Re: Defanging HTML, pros and cons

From: mark david mcCreary (
Date: Þri 22 Ágú 2000 - 12:37:57 UTC

>Currently the only serious problem with the HTML defanger, is that
>it is a little too sensitive and may defang stuff that isn't
>strictly HTML - all text/* parts are scanned for HTML. This is
>actually a relatively complex issue, since it's so hard to tell
>what mail readers will interpret and what they won't - currently
>the sanitizer is pretty sensitive/strict, since that is the safest
>way to do it. But it is also the most disruptive for normal use.
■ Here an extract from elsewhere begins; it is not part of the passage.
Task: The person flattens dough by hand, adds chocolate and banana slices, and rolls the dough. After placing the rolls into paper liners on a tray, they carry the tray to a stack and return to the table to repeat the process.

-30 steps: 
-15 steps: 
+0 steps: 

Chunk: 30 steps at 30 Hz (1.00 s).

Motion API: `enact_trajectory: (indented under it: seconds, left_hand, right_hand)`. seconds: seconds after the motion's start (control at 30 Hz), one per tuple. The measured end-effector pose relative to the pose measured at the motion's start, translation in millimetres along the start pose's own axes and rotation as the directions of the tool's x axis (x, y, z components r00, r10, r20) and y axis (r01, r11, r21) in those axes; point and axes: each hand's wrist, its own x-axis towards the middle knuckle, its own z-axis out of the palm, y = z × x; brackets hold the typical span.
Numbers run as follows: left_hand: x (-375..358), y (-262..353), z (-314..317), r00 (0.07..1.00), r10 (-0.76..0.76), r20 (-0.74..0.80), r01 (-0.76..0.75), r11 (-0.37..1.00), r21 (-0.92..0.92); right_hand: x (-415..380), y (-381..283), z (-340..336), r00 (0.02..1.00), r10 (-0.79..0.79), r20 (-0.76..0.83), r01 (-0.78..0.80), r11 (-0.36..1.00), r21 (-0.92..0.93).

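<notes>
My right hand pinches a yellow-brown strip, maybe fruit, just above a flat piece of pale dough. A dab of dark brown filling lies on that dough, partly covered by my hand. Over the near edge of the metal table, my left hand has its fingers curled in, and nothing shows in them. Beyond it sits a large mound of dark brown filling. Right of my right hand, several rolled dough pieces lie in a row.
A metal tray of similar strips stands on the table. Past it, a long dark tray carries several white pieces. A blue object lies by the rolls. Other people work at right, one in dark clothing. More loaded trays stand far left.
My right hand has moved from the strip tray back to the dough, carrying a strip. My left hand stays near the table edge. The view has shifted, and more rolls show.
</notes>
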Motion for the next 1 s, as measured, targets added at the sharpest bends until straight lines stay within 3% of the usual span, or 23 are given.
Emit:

I would prefer to be conservative and defang too much stuff, than not enough.

With mailing lists, I want to defang the HTML but not reject it (in some

Therefore, I saw the need to run your sanitizer as a seperate pass for
defanging HTML, with the bad score set very high, so that the email will
not be rejected.

>At the moment I'm considering adding a "feat_html_strict" variable,
>which would allow people to choose whether to HTML-sanitize all
>text parts (the current behavior) or only parts which either have
>the right MIME type or contain recognizable HTML tags near the top
>of the file.
>A third option would be to only HTML-sanitize inline HTML stuff,
>leaving attachments alone. This would be pretty insecure, but
>still better than nothing for lists where people are actually
>swapping complex HTML files.
>Does this sound like a good compromise?

That sounds good to me.